Linking "use Flow" modules?

cheerfulstoic · November 17, 2020, 8:49pm

I’ve been reading documentation over and over again and trying various things, and I’m still not even sure if this is possible. A basic sanity check on this would at least be helpful

I’m looking to process a stream of logs (each line is a JSON object). I want to have a supervised flow which parses and filters them and strips away what I don’t need. Then I would like to have another set of supervised flows (I just have the one for now, but there will be more once I get this working), which consume the stripped down data and do their own thing. Here’s the stripped-down outline of what I have:

# lib/my_app/application.ex
  def start(_type, _args) do
    children = [
      # Starts a worker by calling: MyApp.Worker.start_link(arg)
      {MyApp.LogFlow, [
        {{MyApp.LogFlow.Consumer, nil}, []}
      ]},
    ]

    # See https://hexdocs.pm/elixir/Supervisor.html
    # for other strategies and supported options
    opts = [strategy: :one_for_one, name: MyApp.Supervisor]
    Supervisor.start_link(children, opts)
  end

# lib/my_app/log_flow.ex
defmodule MyApp.LogFlow do
  use Flow

  def start_link(specs) do
    File.stream!("./some_data.log", [], :line) # Test file.  Will eventually come from AWS
    |> Stream.cycle() # just for now
    |> Flow.from_enumerable()
    |> Flow.map(&parse/1)
    |> Flow.map(fn %{"payload" => payload} ->
      %{payload: Map.take(payload, ~w[path controller action user_id client params])}
    end)
    |> Flow.into_specs(specs, name: :log_flow)
  end
end

# lib/my_app/log_flow/consumer.ex
defmodule MyApp.LogFlow.Consumer do
  use Flow

  def start_link(_) do
    Flow.from_stages([:log_flow])
    |> Flow.map(fn q ->
      IO.inspect(q , label: :q)

      q
    end)
    |> Flow.start_link(name: :follow_spam)
  end
end

From tracing I see that MyApp.LogFlow.Consumer.start_link/1 gets run, but the IO.inspect inside of the Flow.map doesn’t. I also get an error like this:

** (FunctionClauseError) no function clause matching in Flow.Coordinator.handle_call/3

Any help would be really appreciated!

cheerfulstoic · December 5, 2020, 2:59pm

As a quick update:

My first fix to this was to create a GenServer which did a “Broadcast” to all potential worker flow processes. This was OK, but I realized that I was sending every since log message when the workers wouldn’t need everything.
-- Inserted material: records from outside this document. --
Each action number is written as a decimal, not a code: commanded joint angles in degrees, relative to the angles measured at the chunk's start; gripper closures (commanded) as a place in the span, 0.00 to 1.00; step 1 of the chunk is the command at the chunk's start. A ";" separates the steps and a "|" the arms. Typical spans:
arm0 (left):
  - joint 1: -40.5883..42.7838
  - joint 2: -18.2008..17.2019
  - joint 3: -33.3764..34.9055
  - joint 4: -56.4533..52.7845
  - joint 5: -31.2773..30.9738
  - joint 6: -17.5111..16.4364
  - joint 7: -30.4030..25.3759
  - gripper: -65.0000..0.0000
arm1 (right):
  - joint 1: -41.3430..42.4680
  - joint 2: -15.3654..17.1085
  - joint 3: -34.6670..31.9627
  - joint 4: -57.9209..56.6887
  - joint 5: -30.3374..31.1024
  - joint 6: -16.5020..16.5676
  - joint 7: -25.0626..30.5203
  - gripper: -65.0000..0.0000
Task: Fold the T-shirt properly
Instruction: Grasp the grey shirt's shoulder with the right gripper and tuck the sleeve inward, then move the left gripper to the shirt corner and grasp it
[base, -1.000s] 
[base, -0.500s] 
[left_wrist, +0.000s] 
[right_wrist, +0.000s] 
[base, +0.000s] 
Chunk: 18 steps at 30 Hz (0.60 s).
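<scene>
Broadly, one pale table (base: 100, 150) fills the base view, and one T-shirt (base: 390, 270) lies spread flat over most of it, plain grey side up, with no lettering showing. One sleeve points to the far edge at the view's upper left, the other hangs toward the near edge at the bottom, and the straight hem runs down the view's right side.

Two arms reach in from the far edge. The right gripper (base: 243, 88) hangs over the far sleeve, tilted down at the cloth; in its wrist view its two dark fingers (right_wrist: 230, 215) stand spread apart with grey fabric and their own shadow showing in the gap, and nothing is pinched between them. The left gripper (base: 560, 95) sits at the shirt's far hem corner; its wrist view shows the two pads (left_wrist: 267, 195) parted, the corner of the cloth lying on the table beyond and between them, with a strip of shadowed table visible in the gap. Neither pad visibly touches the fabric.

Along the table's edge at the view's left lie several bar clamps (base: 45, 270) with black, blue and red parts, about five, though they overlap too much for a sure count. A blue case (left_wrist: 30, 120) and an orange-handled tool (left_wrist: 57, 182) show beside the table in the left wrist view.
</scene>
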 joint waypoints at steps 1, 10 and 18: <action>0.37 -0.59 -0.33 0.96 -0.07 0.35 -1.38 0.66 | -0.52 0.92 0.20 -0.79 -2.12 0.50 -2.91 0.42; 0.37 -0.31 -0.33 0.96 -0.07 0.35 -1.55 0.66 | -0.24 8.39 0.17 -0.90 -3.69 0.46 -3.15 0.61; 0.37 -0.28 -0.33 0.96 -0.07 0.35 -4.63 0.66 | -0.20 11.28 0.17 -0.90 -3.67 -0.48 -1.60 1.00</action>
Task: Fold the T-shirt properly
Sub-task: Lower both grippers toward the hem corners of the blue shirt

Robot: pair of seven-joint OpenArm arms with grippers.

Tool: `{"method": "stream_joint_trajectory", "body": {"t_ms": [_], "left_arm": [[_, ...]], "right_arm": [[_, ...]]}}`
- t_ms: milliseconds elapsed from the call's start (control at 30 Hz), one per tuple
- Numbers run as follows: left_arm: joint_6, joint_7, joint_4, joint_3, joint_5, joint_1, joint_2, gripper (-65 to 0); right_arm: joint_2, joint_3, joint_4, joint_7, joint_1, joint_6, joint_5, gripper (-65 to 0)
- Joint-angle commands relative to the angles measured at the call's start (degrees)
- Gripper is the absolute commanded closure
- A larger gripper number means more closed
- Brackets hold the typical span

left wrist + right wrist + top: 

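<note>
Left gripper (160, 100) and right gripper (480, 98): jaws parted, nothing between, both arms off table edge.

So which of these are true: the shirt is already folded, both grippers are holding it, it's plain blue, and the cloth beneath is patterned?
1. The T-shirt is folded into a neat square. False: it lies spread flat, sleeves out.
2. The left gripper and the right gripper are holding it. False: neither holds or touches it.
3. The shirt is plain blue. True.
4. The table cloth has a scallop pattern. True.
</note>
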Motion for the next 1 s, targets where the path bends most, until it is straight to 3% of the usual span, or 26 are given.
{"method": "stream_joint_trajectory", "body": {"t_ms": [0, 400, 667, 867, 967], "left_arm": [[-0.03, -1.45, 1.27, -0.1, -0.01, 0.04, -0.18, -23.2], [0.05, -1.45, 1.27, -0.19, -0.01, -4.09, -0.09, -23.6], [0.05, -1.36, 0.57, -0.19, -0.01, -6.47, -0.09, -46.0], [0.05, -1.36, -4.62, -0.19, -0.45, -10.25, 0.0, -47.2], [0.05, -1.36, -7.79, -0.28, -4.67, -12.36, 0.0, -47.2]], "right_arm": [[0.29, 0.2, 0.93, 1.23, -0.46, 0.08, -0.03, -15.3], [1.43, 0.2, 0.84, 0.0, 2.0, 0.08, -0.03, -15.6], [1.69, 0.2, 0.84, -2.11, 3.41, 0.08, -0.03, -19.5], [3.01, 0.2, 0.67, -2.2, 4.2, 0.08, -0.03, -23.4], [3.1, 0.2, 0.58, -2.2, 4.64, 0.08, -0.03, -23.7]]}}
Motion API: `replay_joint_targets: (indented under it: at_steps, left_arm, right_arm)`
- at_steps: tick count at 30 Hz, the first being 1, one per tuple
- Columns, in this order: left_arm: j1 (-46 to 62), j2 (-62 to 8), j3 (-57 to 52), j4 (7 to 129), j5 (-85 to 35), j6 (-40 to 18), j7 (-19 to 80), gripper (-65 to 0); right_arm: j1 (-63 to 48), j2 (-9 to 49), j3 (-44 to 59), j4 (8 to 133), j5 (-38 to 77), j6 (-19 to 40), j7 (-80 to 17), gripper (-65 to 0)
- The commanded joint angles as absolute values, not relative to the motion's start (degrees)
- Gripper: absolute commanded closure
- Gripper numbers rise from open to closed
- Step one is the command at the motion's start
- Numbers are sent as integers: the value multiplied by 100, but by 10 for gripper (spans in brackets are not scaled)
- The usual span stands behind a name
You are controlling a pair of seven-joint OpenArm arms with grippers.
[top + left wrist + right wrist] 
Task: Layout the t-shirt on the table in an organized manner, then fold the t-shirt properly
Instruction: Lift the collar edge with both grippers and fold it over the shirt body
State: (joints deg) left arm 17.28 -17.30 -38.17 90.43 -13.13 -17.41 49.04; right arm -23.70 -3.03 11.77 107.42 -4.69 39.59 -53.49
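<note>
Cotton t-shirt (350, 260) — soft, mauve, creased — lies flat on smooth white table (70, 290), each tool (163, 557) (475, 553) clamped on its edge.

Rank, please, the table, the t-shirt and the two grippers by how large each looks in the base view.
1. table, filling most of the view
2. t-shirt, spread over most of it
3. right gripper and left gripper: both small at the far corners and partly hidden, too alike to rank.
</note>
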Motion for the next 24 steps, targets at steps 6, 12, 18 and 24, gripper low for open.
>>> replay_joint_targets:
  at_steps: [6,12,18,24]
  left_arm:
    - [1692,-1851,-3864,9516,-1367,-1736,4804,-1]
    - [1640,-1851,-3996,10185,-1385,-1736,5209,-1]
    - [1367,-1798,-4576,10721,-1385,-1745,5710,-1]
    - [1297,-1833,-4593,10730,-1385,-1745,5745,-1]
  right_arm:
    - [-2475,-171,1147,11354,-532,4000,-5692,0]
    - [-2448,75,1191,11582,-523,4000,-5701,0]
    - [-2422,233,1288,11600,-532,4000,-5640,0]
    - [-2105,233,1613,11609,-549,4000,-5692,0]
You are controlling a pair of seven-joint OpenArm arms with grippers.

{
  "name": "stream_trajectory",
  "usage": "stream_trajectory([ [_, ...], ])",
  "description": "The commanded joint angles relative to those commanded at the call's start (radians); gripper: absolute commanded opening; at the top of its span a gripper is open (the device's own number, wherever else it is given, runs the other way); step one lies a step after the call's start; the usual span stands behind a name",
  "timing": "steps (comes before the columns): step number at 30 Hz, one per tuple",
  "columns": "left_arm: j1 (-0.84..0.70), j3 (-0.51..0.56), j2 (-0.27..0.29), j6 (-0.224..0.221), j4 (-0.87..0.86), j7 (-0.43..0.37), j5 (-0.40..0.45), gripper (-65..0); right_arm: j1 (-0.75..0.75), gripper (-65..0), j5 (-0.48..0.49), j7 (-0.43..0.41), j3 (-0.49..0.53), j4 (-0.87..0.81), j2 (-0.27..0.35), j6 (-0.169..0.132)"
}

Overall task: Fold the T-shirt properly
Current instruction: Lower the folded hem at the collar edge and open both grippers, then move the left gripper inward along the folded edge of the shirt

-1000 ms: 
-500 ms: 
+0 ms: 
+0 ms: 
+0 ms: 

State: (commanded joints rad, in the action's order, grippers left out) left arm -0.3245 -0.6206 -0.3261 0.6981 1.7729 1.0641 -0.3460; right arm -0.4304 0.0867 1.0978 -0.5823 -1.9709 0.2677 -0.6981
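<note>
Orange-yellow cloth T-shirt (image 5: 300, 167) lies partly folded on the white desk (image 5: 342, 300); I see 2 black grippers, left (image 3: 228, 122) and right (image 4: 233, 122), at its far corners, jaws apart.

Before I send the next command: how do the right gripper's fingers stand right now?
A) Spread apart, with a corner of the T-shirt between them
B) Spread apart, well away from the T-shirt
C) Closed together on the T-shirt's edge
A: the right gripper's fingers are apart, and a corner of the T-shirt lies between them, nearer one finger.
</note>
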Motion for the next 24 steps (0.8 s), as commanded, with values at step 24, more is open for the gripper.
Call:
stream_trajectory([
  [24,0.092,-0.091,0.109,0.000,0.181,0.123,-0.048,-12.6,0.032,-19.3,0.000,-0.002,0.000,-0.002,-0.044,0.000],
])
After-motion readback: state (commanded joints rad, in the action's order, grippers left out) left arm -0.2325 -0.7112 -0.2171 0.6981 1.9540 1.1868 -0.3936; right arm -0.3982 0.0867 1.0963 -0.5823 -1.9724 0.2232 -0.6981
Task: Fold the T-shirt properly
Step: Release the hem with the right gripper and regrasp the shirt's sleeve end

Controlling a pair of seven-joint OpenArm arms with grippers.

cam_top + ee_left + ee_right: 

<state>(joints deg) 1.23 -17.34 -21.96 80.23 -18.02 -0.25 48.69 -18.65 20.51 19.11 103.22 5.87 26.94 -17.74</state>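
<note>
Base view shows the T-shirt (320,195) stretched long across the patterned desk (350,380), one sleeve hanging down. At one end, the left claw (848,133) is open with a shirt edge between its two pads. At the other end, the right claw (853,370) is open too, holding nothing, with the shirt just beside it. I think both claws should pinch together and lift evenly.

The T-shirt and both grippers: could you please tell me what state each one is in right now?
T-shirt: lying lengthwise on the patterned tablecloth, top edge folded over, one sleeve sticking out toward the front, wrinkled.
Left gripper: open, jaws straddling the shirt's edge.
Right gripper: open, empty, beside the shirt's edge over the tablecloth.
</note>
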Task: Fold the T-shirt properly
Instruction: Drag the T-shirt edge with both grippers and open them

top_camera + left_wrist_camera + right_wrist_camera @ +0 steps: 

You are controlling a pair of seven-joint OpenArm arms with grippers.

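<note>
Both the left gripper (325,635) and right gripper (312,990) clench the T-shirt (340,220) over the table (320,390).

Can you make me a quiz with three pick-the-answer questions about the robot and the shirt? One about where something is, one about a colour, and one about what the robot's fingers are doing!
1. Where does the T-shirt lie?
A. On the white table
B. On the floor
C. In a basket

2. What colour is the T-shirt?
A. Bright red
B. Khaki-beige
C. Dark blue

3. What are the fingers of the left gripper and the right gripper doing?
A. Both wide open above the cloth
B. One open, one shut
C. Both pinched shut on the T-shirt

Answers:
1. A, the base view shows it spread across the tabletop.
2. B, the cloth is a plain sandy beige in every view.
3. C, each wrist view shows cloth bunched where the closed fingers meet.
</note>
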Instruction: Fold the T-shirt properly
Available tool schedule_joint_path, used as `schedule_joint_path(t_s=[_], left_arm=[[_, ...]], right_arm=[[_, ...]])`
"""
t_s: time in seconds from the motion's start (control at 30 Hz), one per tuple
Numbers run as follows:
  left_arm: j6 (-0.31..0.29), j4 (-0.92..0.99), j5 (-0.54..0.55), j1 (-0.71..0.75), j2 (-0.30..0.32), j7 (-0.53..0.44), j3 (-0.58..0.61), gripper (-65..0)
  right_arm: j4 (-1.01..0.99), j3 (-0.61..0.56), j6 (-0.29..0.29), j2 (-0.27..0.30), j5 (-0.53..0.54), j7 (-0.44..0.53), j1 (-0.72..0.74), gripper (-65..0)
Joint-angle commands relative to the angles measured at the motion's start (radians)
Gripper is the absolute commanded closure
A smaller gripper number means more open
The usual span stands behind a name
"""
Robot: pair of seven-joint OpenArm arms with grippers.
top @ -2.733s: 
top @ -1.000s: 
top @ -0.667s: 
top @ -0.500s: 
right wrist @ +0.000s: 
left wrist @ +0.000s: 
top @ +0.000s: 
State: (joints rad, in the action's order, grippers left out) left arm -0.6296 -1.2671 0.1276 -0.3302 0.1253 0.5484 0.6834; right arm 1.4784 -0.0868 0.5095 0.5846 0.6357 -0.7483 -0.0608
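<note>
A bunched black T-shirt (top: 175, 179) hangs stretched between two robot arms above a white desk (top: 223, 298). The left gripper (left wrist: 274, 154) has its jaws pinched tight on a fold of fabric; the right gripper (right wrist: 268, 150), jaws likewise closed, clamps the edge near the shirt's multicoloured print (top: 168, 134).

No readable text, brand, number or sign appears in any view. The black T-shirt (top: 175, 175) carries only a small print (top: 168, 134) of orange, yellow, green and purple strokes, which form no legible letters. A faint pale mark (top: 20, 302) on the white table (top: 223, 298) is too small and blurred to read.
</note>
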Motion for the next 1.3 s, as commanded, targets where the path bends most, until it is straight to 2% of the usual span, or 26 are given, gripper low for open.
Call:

So after thinking for a little while, I was reading the advice in the Flow documentation to prefer multiple sources to one source, I realized that I should have each worker start up it’s own start to the flow which filters the log messages that it specifically needs. That way it only gets the log messages that are needed but it also should hopefully scale well in the future because the producers are separate.